Lipoid pneumonia is an unusual cause of pneumonia and has been reported in various age groups in different clinical settings. Initial reports of exogenous lipoid pneumonia included children treated with mineral oil based nasal drops for the common cold and adults with oily laxative abuse. [1] Other reported risk factors include nasopharyngeal anatomic defects or neuromuscular weakness predisposing to aspiration, occupational exposure in fire eaters [4] and forceful feeding of animal fat in children with a view to regularize bowel habits. [5] One of the common practices in developing countries is siphoning out mineral oil from automobiles as in our patient; however, hydrocarbon pneumonitis in this setting has been rarely reported. [6]

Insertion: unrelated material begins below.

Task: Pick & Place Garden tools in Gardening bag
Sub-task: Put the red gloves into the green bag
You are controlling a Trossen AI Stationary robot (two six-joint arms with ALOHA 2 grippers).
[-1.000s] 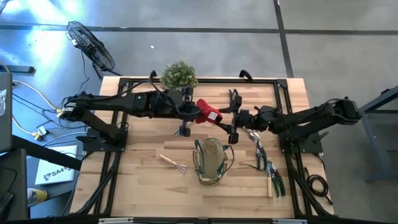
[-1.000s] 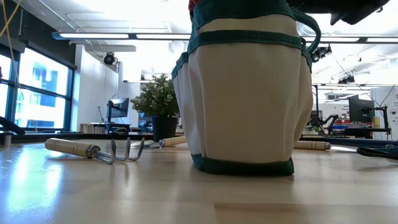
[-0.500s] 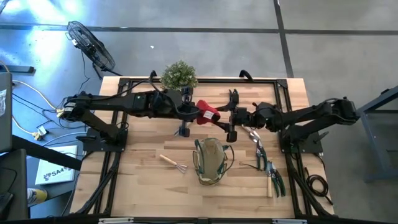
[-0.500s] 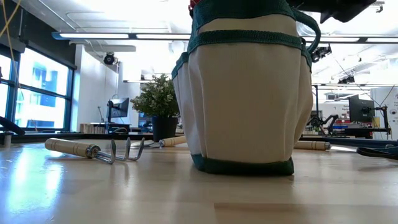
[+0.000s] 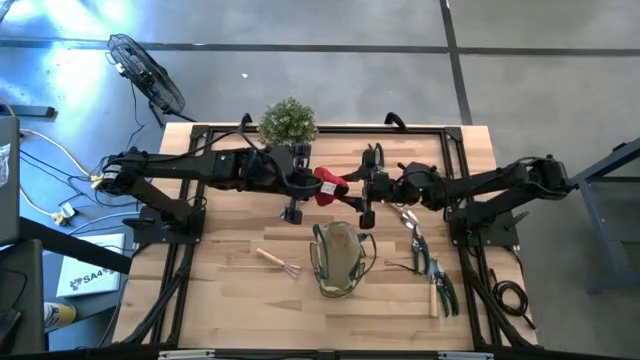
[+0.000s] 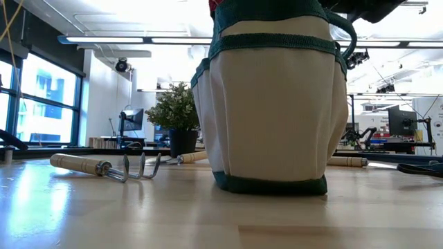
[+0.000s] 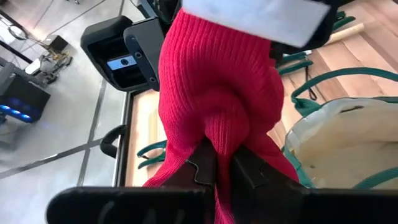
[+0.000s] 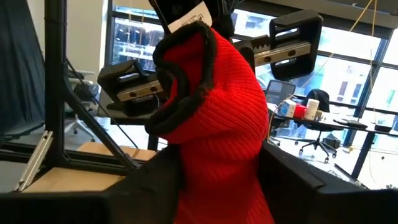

The pathophysiology of lipoid pneumonia is not completely understood. Aspirated oil particles are generally bland, non-irritating and do not stimulate the cough reflex pathway and thus reach the lower airways. Once in the airways they impair mucociliary clearance and this further impairs their expulsion. The lipid deposited cannot be metabolized due to lack of enzymes in humans and are emulsified and engulfed by alveolar macrophages, in which they can remain for a long time. They are released into the alveoli in a timely fashion following disruption of the macrophages, inciting a giant cell response leading to fibrosis and disruption of bronchial and alveolar structure. [7],[8] Diesel is a complex hydrocarbon mixture produced from the fractional distillation of crude oil, to which various chemical additives are added.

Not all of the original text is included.